Menino desapareceu após sair de casa da avó para ir até a residência de familiares que vivem a poucos metros de distância

Foto: Twitter Guarda Civil / AFP / AFP

A autópsia realizada no corpo de Gabriel Cruz, de 8 anos, revelou que o menino morreu no dia 27 de fevereiro, mesmo dia desapareceu. De acordo com o jornal espanhol El País, o laudo, divulgado nesta segunda-feira (12), aponta que a causa da morte foi asfixia. O sumiço da criança comoveu a Espanha e milhares de pessoas acompanham o funeral que ocorre até a manhã desta terça-feira (13) na Catedral de Almería.

A companheira do pai de Gabriel, Ana Julia Quezada, de 43 anos, está presa e foi acusada de ser a única suspeita da morte do menino até o momento. A polícia investigava a mulher desde o último dia 3, quando ela havia comunicado aos investigadores que teria descoberto, junto com o namorado, uma camiseta branca com restos mortais de Gabriel em um lugar que já estava sendo rastreado. Ela foi presa quando tentava deixar o corpo do menino no local.

O menino desapareceu após sair de casa da avó para ir até a residência de familiares que vivem a poucos metros de distância, em Las Hortichuelas, na região de Almería, para brincar com os primos. A busca por Gabriel mobilizou policiais bombeiros e voluntários.

A polícia segue duas linhas de investigação para a motivação do crime. A primeira delas é de que a mulher queria pedir  resgate por Gabriel; a segunda seria por ciúmes da boa relação dos pais do menino.

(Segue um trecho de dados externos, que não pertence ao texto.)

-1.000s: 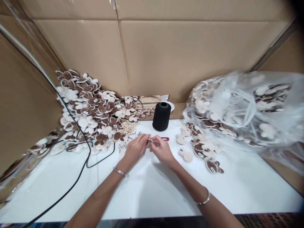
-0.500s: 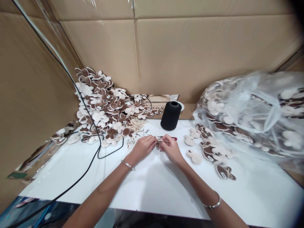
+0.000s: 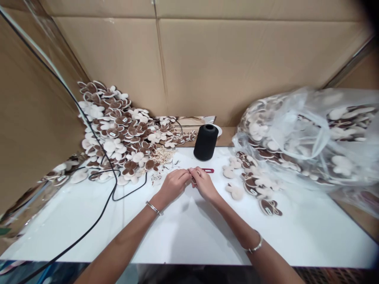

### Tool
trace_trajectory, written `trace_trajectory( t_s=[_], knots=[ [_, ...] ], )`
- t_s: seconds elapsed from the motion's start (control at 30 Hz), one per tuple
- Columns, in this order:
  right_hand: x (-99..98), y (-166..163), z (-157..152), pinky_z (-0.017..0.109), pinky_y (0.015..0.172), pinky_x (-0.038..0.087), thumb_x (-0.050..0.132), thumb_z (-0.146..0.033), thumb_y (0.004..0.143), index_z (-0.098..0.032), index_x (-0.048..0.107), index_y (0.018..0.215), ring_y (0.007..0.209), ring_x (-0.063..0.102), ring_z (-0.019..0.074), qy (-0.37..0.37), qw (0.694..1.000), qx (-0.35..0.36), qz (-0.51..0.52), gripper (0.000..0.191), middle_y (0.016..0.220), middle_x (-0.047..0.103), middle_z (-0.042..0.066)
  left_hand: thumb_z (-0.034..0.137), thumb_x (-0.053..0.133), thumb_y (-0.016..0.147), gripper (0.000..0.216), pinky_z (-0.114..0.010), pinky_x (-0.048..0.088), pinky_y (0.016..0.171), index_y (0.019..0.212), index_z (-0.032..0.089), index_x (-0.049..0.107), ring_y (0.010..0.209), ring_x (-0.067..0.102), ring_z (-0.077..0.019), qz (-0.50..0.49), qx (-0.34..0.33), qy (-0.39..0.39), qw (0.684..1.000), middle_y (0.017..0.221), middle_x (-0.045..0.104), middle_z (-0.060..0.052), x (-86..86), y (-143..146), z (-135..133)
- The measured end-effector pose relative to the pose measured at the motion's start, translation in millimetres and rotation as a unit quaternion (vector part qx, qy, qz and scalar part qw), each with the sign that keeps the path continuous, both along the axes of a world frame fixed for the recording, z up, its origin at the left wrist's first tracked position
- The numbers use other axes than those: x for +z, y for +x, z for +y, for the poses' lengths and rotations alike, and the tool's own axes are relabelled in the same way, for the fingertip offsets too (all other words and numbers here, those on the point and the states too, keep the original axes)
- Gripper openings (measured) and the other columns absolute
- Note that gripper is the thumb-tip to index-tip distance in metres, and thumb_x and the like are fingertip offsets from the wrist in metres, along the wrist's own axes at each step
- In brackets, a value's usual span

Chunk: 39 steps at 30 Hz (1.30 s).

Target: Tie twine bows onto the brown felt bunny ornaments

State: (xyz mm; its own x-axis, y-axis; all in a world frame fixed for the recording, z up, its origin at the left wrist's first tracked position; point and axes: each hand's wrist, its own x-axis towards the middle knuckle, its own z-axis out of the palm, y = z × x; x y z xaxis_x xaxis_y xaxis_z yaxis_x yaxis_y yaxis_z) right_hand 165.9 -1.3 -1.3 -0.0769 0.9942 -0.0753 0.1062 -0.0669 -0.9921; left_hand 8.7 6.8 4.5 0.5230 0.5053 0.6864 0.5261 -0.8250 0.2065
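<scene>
My left hand (image 3: 174,184) and my right hand (image 3: 204,184) meet over the middle of the white table, fingers pinched together. Between them is a small brown bunny-shaped plush piece (image 3: 194,181), mostly covered by my fingers. Both hands grip it; finer details are too small to make out. Just beyond my right hand lies a red-handled tool (image 3: 208,170), its other end hidden behind the hand. A black cone of thread (image 3: 205,142) stands upright behind it. To the right, several finished-looking bunny pieces (image 3: 270,207) with string bows lie on the table.
A tall heap of brown and white bunny pieces (image 3: 118,126) leans at the back left, with loose cream string bits (image 3: 163,155) beside it. A black cable (image 3: 102,213) crosses the left side. A clear plastic bag (image 3: 308,136) of pieces sits at right. Cardboard walls (image 3: 207,59) surround the table.
My hands have drawn closer together, and the fingers now cover more of the brown piece. The whole view has shifted slightly, so things appear further left.
</scene>
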Motion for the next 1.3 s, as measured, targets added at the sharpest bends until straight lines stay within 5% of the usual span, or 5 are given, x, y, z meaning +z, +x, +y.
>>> trace_trajectory(
  t_s=[0.2,0.7,0.97,1.17,1.3],
  knots=[
    [3.4,9,4,0.022,0.041,0.019,0.049,-0.062,0.086,-0.018,0.050,0.069,0.041,0.033,0.0070,-0.071,0.986,0.117,0.094,0.048,0.050,0.048,-0.004,0.008,0.045,0.092,0.020,-0.031,0.055,0.072,0.097,0.017,0.062,0.081,0.067,-0.0176,0.011,-0.007,0.066,0.998,0.091,0.072,-0.008,4.2,-3,1],
    [4.7,-15,-3,0.017,0.037,0.011,0.061,-0.036,0.088,-0.019,0.042,0.072,0.036,0.012,0.0029,-0.252,0.843,0.093,0.466,0.030,0.046,0.028,-0.012,0.009,0.044,0.093,0.018,-0.030,0.056,0.077,0.092,0.018,0.059,0.085,0.069,-0.0169,-0.106,0.056,0.026,0.992,0.090,0.072,-0.006,-16.1,7,5],
    [-1.6,-6,-2,0.021,0.043,0.027,0.051,-0.054,0.090,-0.021,0.045,0.074,0.041,0.037,0.0087,0.002,0.993,-0.020,0.117,0.037,0.049,0.046,-0.007,0.023,0.048,0.096,0.008,-0.035,0.050,0.086,0.099,0.020,0.055,0.097,0.063,-0.0197,-0.092,0.066,-0.099,0.989,0.100,0.065,-0.008,-1.2,5,2],
    [4.4,-3,-10,0.025,0.060,0.038,0.036,-0.042,0.098,-0.023,0.048,0.081,0.056,0.054,0.0156,0.117,0.987,-0.042,-0.100,0.028,0.059,0.055,-0.003,0.042,0.053,0.092,0.027,-0.031,0.041,0.066,0.079,0.021,0.042,0.069,0.048,-0.0172,-0.059,0.161,-0.153,0.973,0.074,0.049,0.000,7.0,6,-5],
    [6.4,-4,-12,0.026,0.059,0.034,0.036,-0.036,0.097,-0.024,0.051,0.089,0.061,0.055,0.0183,0.137,0.976,-0.054,-0.158,0.021,0.070,0.059,0.001,0.046,0.056,0.090,0.034,-0.032,0.035,0.063,0.073,0.022,0.040,0.064,0.043,-0.0171,-0.030,0.177,-0.066,0.982,0.068,0.046,0.000,8.5,8,-8]
  ],
)
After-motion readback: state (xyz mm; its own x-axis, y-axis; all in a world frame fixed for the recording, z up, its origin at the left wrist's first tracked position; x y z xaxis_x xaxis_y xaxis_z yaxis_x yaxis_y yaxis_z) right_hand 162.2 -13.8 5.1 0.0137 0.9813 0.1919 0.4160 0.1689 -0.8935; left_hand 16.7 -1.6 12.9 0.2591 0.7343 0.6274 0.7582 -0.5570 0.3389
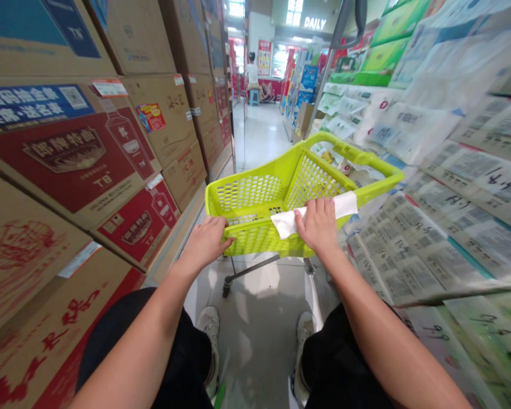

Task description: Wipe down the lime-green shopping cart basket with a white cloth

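A lime-green plastic shopping basket (255, 196) on a wheeled frame stands in front of me in a narrow aisle. My left hand (206, 241) grips the basket's near rim at the left, fingers curled over the edge. My right hand (319, 224) lies on the near rim at the right and presses a white cloth (344, 205) against it, fingers bent over the cloth. The basket looks empty inside. My legs and pale shoes show below, on the tiled floor.
Stacked cardboard cartons (80, 165), some red-printed, wall the left side. Shelves of wrapped packs (447, 187) line the right, close to the basket. The tiled aisle (259, 130) runs ahead to a person (252, 71) standing far off near a doorway.
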Tool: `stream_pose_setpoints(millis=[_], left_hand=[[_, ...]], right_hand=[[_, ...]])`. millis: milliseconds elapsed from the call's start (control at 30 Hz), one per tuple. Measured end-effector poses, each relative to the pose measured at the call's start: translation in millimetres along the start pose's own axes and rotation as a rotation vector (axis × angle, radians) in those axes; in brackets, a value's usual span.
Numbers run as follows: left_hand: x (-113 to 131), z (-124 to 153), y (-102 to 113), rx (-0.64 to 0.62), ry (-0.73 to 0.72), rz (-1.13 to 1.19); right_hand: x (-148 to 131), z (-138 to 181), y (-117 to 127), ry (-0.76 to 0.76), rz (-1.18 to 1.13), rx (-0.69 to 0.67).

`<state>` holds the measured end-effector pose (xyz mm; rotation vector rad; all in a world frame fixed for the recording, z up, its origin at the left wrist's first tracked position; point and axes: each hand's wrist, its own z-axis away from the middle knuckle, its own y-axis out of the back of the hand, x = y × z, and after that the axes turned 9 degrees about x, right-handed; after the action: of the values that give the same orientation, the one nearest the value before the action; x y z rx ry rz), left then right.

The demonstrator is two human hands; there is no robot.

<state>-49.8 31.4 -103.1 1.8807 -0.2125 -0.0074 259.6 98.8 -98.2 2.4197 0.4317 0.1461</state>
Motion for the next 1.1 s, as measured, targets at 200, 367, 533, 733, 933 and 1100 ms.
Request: stream_pose_setpoints(millis=[200, 367, 533, 733, 933, 1100], left_hand=[[16.8, -3.0, 0.4, 0.029, 0.087, -0.004], [11.5, -5.1, 1.8, 0.028, 0.058, 0.002], [5.0, -6.8, -0.6, 0.007, 0.054, -0.018], [12.6, -2.8, -0.2, 0.015, 0.081, -0.019], [8.8, -2.3, 5.5, -0.003, 0.071, 0.013], [2.6, -4.4, 5.4, -0.015, 0.077, -0.002]], right_hand=[[-82.4, 25.5, -13.7, 0.112, -0.278, -0.089], [-77.6, 20.8, -11.4, 0.1, -0.339, -0.125], [-8.0, -2.6, -5.0, -0.12, -0.122, 0.035], [-34.1, 8.6, -7.1, -0.067, -0.133, -0.014], [-101.1, 26.4, -8.0, 0.183, -0.357, -0.136], [-32.6, 0.0, -10.0, -0.016, -0.146, -0.013]])
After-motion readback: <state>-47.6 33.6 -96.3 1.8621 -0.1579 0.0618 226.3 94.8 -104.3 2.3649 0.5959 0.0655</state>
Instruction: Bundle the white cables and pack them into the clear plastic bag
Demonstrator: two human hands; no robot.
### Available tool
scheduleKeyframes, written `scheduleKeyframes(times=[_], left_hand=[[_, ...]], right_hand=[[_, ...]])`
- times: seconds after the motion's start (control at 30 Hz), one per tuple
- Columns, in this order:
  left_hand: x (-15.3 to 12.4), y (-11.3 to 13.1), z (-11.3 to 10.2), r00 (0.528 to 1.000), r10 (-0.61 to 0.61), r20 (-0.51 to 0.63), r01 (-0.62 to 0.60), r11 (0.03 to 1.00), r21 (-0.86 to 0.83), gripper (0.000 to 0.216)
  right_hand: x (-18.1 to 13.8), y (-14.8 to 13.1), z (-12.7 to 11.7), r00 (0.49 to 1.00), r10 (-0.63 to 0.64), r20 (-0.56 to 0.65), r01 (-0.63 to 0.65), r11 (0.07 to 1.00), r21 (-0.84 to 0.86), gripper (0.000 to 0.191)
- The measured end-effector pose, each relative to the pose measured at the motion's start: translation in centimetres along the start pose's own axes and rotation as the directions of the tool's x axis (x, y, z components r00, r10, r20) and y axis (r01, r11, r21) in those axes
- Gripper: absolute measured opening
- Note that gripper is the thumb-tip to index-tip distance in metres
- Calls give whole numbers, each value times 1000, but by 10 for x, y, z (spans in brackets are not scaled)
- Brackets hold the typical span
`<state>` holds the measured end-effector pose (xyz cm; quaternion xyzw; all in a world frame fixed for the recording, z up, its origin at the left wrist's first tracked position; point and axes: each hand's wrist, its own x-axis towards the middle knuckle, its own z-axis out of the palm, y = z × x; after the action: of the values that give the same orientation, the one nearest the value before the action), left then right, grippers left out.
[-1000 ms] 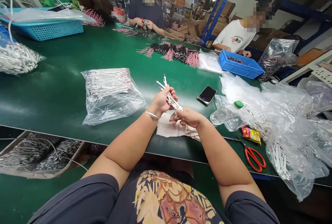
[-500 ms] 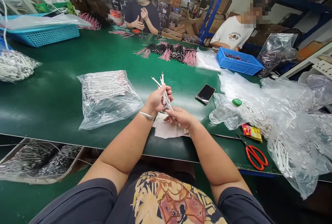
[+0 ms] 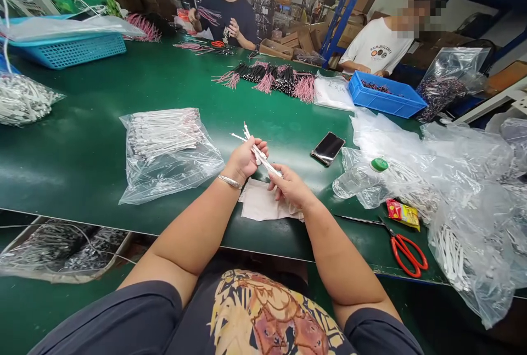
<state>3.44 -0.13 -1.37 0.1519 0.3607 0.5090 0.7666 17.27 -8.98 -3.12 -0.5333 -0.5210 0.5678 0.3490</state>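
Observation:
A small bunch of white cables (image 3: 260, 156) with connector ends lies slanted across both my hands, above the green table. My left hand (image 3: 246, 158) is closed around its middle, and the thin tips stick out past the fingers. Lower down, my right hand (image 3: 291, 186) pinches the near end of the same bunch. Beneath the hands a white cloth (image 3: 257, 207) lies folded at the table's front edge. To the left is a clear plastic bag (image 3: 173, 179) with many white cables (image 3: 162, 133) lined up in it.
A phone (image 3: 328, 148), a clear bottle (image 3: 356, 178), red-handled scissors (image 3: 407, 253) and plastic bags of white cables (image 3: 465, 251) are on the right. Black-and-pink wire bundles (image 3: 272, 79) and a blue bin (image 3: 385, 94) stand farther back. Two co-workers (image 3: 228, 15) sit across the table (image 3: 82, 168).
The cable bunch has tilted further to the left, and my right hand has shifted slightly right along with its end. The co-worker opposite has parted their hands and now holds pink wires.

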Motion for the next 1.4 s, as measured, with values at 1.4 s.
scheduleKeyframes(times=[1.4], left_hand=[[-11,-13,11,998,62,19,-60,994,-89,31]], right_hand=[[4,-5,3,967,168,190,-241,842,483,21]])
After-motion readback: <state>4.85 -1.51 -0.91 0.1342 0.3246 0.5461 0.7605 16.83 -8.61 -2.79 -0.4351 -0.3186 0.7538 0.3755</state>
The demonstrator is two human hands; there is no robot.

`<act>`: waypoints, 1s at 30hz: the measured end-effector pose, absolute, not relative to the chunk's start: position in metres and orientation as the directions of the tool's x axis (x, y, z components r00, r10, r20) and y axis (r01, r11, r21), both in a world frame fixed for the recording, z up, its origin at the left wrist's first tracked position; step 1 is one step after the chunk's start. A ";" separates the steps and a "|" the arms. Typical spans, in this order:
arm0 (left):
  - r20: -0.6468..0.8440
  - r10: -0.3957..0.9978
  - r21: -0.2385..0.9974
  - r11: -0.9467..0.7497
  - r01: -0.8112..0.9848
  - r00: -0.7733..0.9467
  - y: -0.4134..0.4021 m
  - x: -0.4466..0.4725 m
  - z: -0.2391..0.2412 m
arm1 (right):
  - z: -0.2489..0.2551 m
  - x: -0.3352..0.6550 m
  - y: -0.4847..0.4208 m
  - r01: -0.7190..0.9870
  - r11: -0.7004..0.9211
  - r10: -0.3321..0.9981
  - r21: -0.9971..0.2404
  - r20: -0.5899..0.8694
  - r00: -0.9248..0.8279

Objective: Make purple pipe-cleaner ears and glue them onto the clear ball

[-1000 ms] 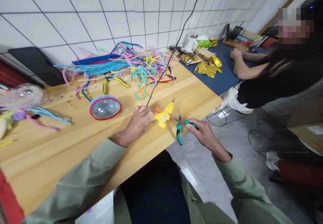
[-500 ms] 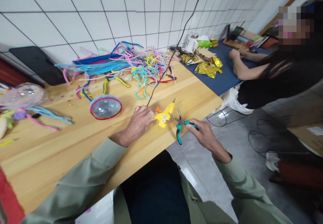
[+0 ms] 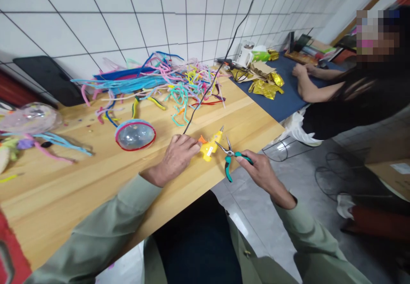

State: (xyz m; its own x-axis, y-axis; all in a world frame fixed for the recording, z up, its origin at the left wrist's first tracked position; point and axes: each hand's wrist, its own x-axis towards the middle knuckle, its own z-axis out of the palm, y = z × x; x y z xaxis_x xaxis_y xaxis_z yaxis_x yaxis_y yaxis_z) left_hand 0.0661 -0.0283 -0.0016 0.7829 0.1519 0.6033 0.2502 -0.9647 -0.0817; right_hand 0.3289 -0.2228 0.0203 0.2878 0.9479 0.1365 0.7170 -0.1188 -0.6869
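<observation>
My left hand (image 3: 179, 156) is closed around the handle end of a yellow glue gun (image 3: 210, 148). The gun's metal nozzle points away and to the right, and its orange trigger shows beside my fingers. A black cord runs up from near that hand. My right hand (image 3: 258, 166) grips one handle of a pair of needle-nose pliers (image 3: 229, 152) with green and black handles. The pliers' jaws are spread, close to the right side of the glue gun; whether they touch it I cannot tell. Left of my hands rests a clear dome (image 3: 134, 135) edged with red and blue pipe cleaner.
A heap of coloured pipe cleaners (image 3: 141, 83) lies along the tiled wall, with yellow-handled pliers before it. A dark phone (image 3: 48, 81) leans at the left. Gold foil scraps (image 3: 265, 88) lie on a blue mat (image 3: 288, 104), where another person sits. The black cord (image 3: 224, 60) crosses the bench.
The glue gun has turned slightly in my left hand and shifted a little to the right. My right hand and the open pliers stay almost in the same place.
</observation>
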 end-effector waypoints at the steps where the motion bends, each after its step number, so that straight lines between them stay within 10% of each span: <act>1: 0.604 0.142 -0.094 -0.965 0.247 0.784 -0.028 0.066 -0.002 | 0.020 0.328 -0.222 0.723 -0.125 0.946 -0.680 0.137 0.293; 30: 0.541 0.097 -0.204 -0.949 0.242 0.836 -0.032 0.066 0.003 | 0.028 0.341 -0.220 0.652 -0.202 0.905 -0.731 0.115 0.409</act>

Depois de confirmada a morte de Gabriel, a polícia reabriu as investigações sobre a morte de uma filha de Ana Júlia que supostamente caiu de uma janela aos sete anos de idade. Na época, ela morava com um ex-companheiro, com a filha de dois anos e com a menina, que era filha adotiva.

Patrícia Ramírez, mãe do menino, pediu nesta segunda que "em memória do peixinho", apelido pelo qual Gabriel era conhecido, "não se propague a raiva, que não se fale mais dessa mulher", em referência às menções feitas a Quezada. Ela também agradeceu pelas manifestações de solidariedade. "Ainda que não tenhamos um final feliz, o peixinho vai nadando até o céu", disse.